What about the reverse problem, computing geocentric or geodetic coordinates given Earth-centered, Earth-fixed cartesian coordinates? Geocentric is easy: $$\begin{aligned} r^2 &= x^2 + y^2 \\ R^2 &= r^2 + z^2 \\ \tan \theta &= \frac z r \\ \tan \lambda &= \frac y x \end{aligned} $$ Geodetic coordinates for points known to be on the reference ellipsoid is also easy: $$\begin{aligned} r^2 &= x^2 + y^2 \\ h &= 0 \\ \tan \phi &= \frac z{r(1-e^2)} \\ \tan \lambda &= \frac y x \end{aligned} $$

But what about points that are not on the reference ellipsoid? This involves solving equation (1) for $h$, $\phi$, and $\lambda$ given $x$, $y$, and $z$. This is a transcendental hot mess. A large number of papers have been published on how to accomplish this, all involving either iteration or approximation, which are the only choices when faced with a transcendental hot mess. A small sampling of the many papers published on this topic:

K. M. Borkowski, “Accurate algorithms to transform geocentric to geodetic coordinates,” Bulletin Géodésique, 63.1 50–56 (1989).
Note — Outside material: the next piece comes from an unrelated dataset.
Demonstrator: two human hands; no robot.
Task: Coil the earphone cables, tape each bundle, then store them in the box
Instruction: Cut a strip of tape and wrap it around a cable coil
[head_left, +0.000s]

T. Fukushima, “Fast transform from geocentric to geodetic coordinates,” Journal of Geodesy 73.11 603-610 (1999).

M. Ligas and P. Banasik, “Conversion between Cartesian and geodetic coordinates on a rotational ellipsoid by solving a system of nonlinear equations,” Geodesy and Cartography 60.2 145-159 (2011).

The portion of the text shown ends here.